This patchset fixes invariant violations on register bounds. These
invariant violations cause a warning and happen when reg_bounds_sync is
trying to refine register bounds while walking an impossible branch.

This patchset takes this situation as an opportunity to improve
verification performance.

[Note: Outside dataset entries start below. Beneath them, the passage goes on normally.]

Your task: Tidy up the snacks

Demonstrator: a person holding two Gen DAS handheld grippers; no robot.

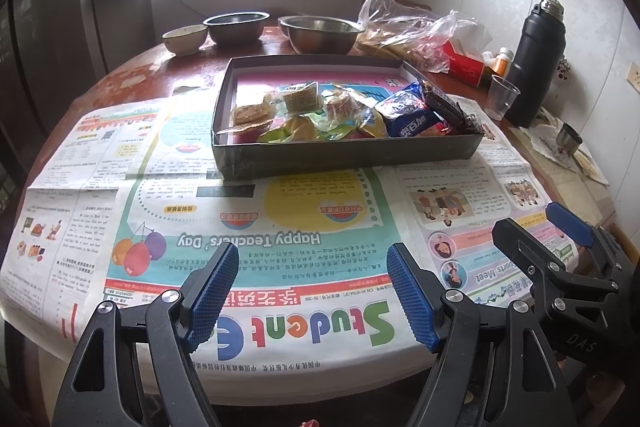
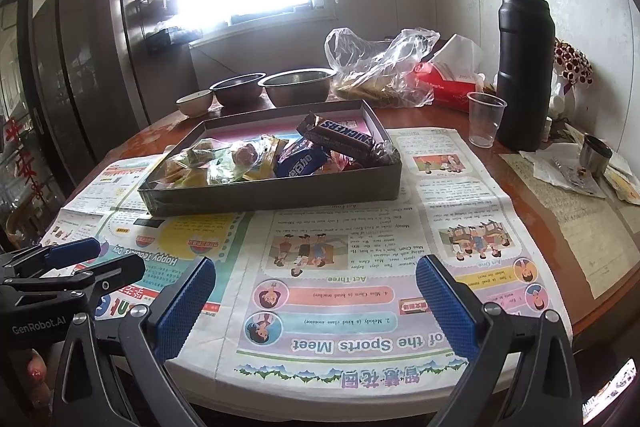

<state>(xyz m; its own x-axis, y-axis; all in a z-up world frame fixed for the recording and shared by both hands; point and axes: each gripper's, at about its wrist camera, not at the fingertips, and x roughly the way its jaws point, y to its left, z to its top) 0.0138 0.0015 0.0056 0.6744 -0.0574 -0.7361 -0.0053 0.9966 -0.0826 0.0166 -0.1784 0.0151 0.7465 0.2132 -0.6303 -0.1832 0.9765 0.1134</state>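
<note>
A shallow dark box (image 1: 344, 155) (image 2: 276, 193) stands on a spread newspaper (image 1: 280, 227) (image 2: 340, 267) and holds several wrapped snacks. Among them are a blue biscuit pack (image 1: 408, 115) (image 2: 300, 161), a Snickers bar (image 2: 344, 137) (image 1: 444, 105) lying over the box's right end, and clear-wrapped cakes (image 1: 296, 99) (image 2: 224, 163). My left gripper (image 1: 312, 291) hangs open over the newspaper's near edge, nothing between its blue pads. My right gripper (image 2: 316, 303) is open too, beside it on the right, also empty; it shows in the left wrist view (image 1: 536, 227). Both stand short of the box.
Behind the box are two steel bowls (image 1: 324, 33) (image 2: 298, 85), a small ceramic bowl (image 1: 185, 37), a clear plastic bag (image 1: 408, 27) (image 2: 380, 67) and a red tissue box (image 2: 444, 83). A black flask (image 2: 524, 67) (image 1: 536, 59) and plastic cup (image 2: 485, 119) stand right.
</note>
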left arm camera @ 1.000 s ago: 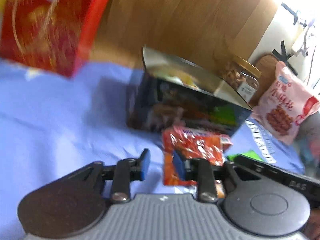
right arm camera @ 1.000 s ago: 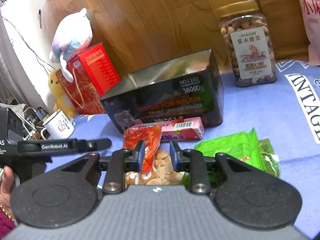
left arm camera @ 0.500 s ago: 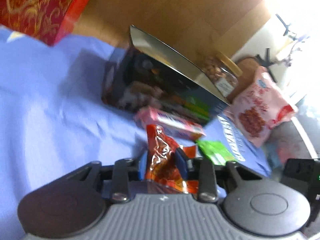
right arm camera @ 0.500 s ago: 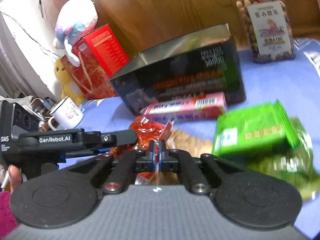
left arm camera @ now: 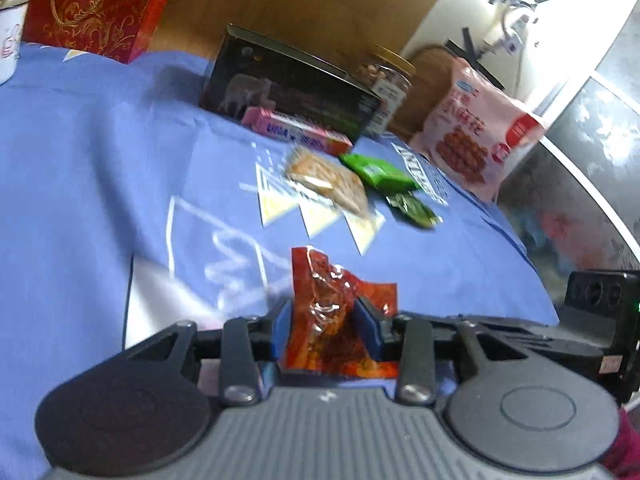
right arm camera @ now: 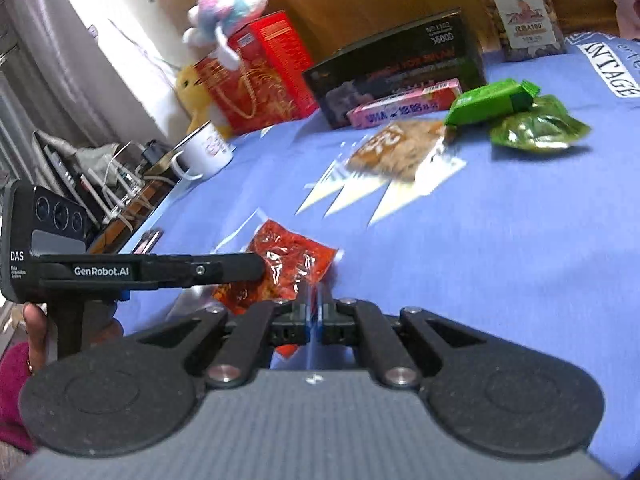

That is, the verifier will use the invariant
violations as a signal that a branch cannot be taken and process it as
dead code.

This patchset implements this approach and covers it in selftests with
a new invariant violation case. Some of the logic in reg_bounds_sync
likely acts as a duplicate with logic from is_scalar_branch_taken. This
patchset does not attempt to remove superfluous logic from
is_scalar_branch_taken and leaves it to a future patchset (ex. once
syzbot has confirmed that all invariant violations are fixed).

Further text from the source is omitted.